TASK GOAL:
Leave every image out, and return the rest of the data word for word.

RECORDED DATA:
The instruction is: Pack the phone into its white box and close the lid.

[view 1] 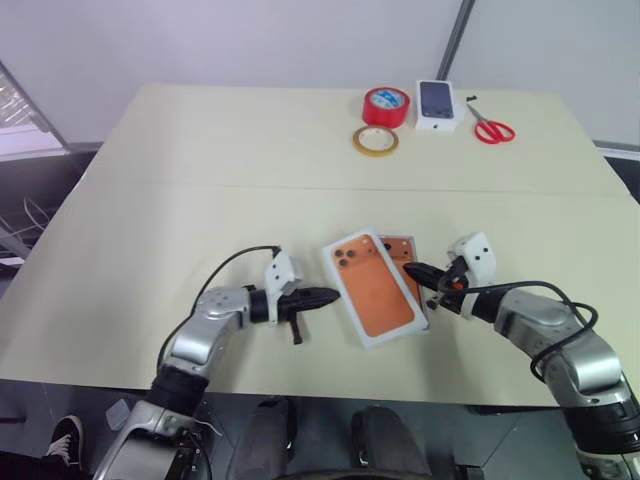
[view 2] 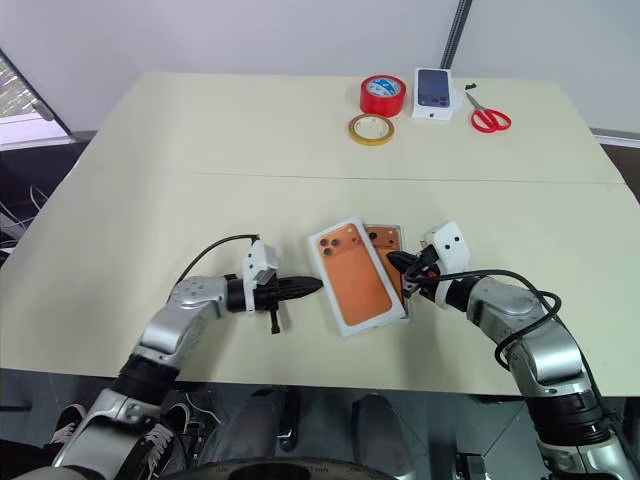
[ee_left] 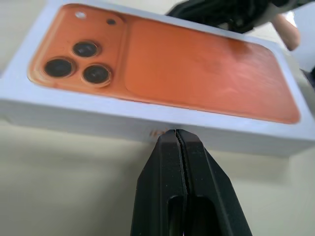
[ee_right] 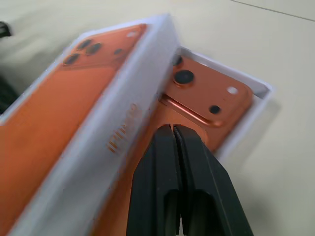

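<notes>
The lid (view 1: pixel 370 285), white with an orange phone picture on top, lies askew near the table's front edge. It partly covers the white box (ee_right: pixel 257 92) and leans on it. The phone (ee_right: pixel 206 96) lies inside the box, and its camera end shows past the lid's right side. My left gripper (ee_left: pixel 175 133) is shut and empty, with its tips right at the lid's left side wall. My right gripper (ee_right: pixel 171 129) is also shut with nothing between the fingers. Its tips are at the seam where the lid's right edge meets the phone.
At the table's far side stand a red tape roll (view 1: pixel 386 105), a yellowish tape ring (view 1: pixel 375 141), a small white box printed with a dark phone (view 1: pixel 437 105) and red scissors (view 1: pixel 492 129). The table's front edge (view 1: pixel 330 388) runs just below both arms.
</notes>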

RESPONSE TO THE EXERCISE:
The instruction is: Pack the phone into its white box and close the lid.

[view 1] 
[view 2] 
[ee_left] 
[ee_right] 

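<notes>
The lid (view 1: pixel 370 285), white with an orange phone picture on top, lies askew near the table's front edge. It partly covers the white box (ee_right: pixel 257 92) and leans on it. The phone (ee_right: pixel 206 96) lies inside the box, and its camera end shows past the lid's right side. My left gripper (ee_left: pixel 175 133) is shut and empty, with its tips right at the lid's left side wall. My right gripper (ee_right: pixel 171 129) is also shut with nothing between the fingers. Its tips are at the seam where the lid's right edge meets the phone.
At the table's far side stand a red tape roll (view 1: pixel 386 105), a yellowish tape ring (view 1: pixel 375 141), a small white box printed with a dark phone (view 1: pixel 437 105) and red scissors (view 1: pixel 492 129). The table's front edge (view 1: pixel 330 388) runs just below both arms.
</notes>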

Work on the exercise is complete.